Cain did not flinch. He didn’t blink. He just tapped his manicured finger slowly against the mahogany desk, thinking.
“That’s a very dramatic theory, Clare,” Cain said finally, his voice dropping into a dangerous, soft purr. “But theory is not proof. And right now, the only ‘proof’ on this floor is a blurry video of an hourly contractor destroying fifty million dollars of shareholder value. You need to sign that disavowal press release Jessica is drafting. Disown the clerk.

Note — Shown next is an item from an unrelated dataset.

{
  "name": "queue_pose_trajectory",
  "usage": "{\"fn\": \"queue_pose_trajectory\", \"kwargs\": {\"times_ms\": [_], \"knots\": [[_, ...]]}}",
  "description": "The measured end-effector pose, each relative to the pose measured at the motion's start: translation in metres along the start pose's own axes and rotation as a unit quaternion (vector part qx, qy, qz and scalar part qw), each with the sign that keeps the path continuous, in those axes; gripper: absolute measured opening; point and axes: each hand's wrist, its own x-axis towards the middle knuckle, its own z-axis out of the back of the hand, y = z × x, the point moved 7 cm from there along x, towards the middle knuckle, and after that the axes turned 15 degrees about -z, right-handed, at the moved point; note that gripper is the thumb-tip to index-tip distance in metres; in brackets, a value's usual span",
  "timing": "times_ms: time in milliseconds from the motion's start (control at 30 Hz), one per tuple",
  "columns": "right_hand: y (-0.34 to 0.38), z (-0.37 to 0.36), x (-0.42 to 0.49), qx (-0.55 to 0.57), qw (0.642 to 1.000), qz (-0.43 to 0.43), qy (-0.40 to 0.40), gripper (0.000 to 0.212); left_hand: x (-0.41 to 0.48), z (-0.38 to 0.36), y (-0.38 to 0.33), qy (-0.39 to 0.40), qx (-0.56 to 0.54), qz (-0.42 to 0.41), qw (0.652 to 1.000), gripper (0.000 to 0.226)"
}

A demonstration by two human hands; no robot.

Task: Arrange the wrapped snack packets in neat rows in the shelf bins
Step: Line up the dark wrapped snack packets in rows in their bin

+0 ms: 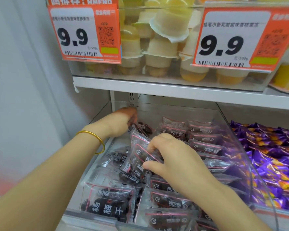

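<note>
A clear plastic shelf bin [232, 129] holds several clear-wrapped packets of dark dried fruit [107, 202]. A neat row of them [202, 135] lies along the bin's right side; the left side is a loose pile. My left hand [122, 122], with a gold bangle on the wrist, reaches deep into the bin's back left and grips a dark packet [143, 128]. My right hand [172, 157] is in the middle of the bin, fingers curled around a small upright stack of packets [137, 157].
To the right, another bin holds purple-wrapped candies [270, 157]. The shelf above [157, 88] carries a clear bin of jelly cups [160, 47] with two orange 9.9 price tags [83, 32]. A pale wall lies on the left.
</note>
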Motion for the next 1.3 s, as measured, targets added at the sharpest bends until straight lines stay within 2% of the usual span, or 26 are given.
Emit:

Call an emergency board meeting for tomorrow afternoon.“
“I’m ahead of you,” Clare said, pulling her portfolio back toward her. She snapped it shut with a violent click. “The emergency meeting is set. Mandatory attendance for every board member and outside counsel. 10:00 AM on Tuesday morning.“
She walked toward the door.
“Clare,” Cain called after her. She stopped, her hand on the cold brass handle. “Your father never knew how to handle the hard decisions. He always ran when things got messy. Don’t make the same mistake.“
Clare looked over her shoulder, forcing the coldest smile of her life. “I’m not my father, Gregory. I don’t run.“
She stepped into the hallway and pulled the door shut behind her. Her heart was beating a violent, irregular rhythm. She had just bought herself 48 hours. She needed to build a nuclear bomb out of data in Owen’s kitchen, and she had to do it before Cain realized she wasn’t just grieving—she was calculating.